• **WHAT IS NEEDED**: Pictures in the data should be dropped; transcribe exactly the lines from the one that has "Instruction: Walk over" through the one that has "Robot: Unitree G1".

• **MATERIAL SHOWN**:
************
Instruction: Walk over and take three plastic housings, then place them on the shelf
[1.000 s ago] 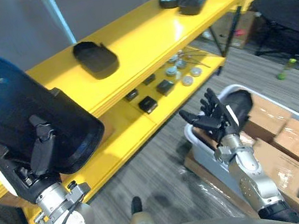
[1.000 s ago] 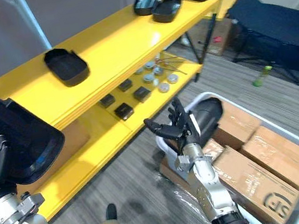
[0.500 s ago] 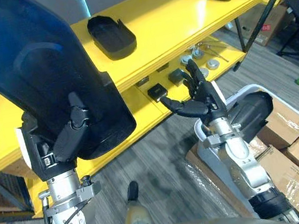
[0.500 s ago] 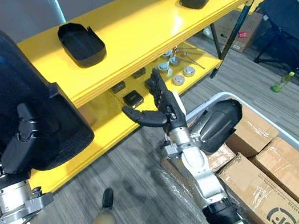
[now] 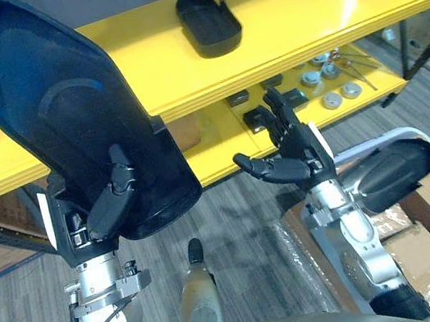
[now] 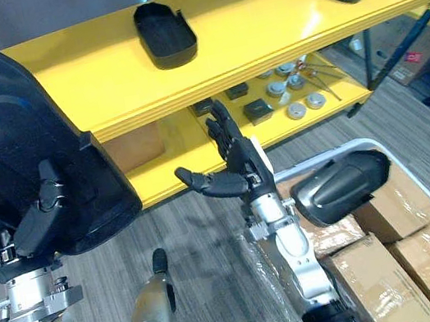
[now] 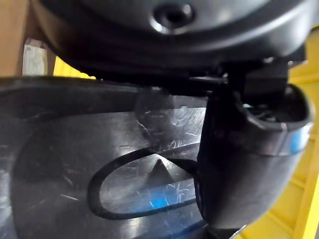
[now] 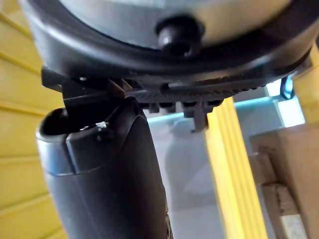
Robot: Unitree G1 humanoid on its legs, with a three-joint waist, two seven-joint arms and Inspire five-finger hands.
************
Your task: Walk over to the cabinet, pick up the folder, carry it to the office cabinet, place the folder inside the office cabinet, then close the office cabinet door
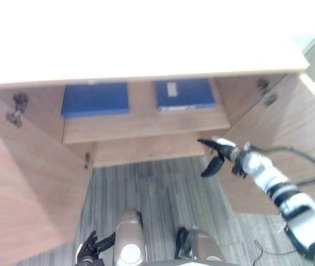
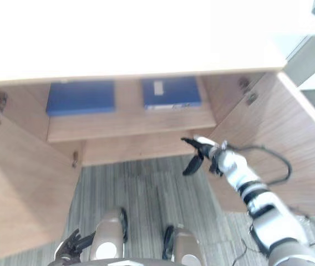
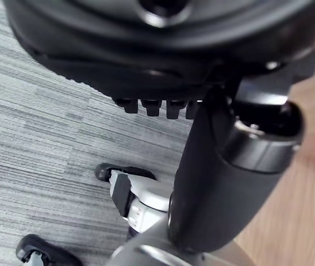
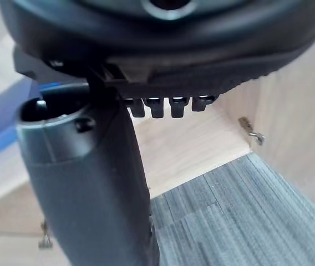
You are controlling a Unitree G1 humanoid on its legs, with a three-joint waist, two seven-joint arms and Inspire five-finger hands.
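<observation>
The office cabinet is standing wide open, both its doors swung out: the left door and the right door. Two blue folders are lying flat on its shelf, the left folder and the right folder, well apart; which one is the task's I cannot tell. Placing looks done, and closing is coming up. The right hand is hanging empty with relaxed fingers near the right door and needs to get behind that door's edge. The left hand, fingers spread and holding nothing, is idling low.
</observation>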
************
• **RESPONSE AREA**:
Instruction: Walk over and take three plastic housings, then place them on the shelf
[1.000 s ago] 
[1.000 s ago] 
[0.500 s ago] 
[0.500 s ago] 
[now] 
[now] 
[now] 
[now] 
Robot: Unitree G1 humanoid on its legs, with a three-joint waist, two seven-joint arms and Inspire five-finger hands.

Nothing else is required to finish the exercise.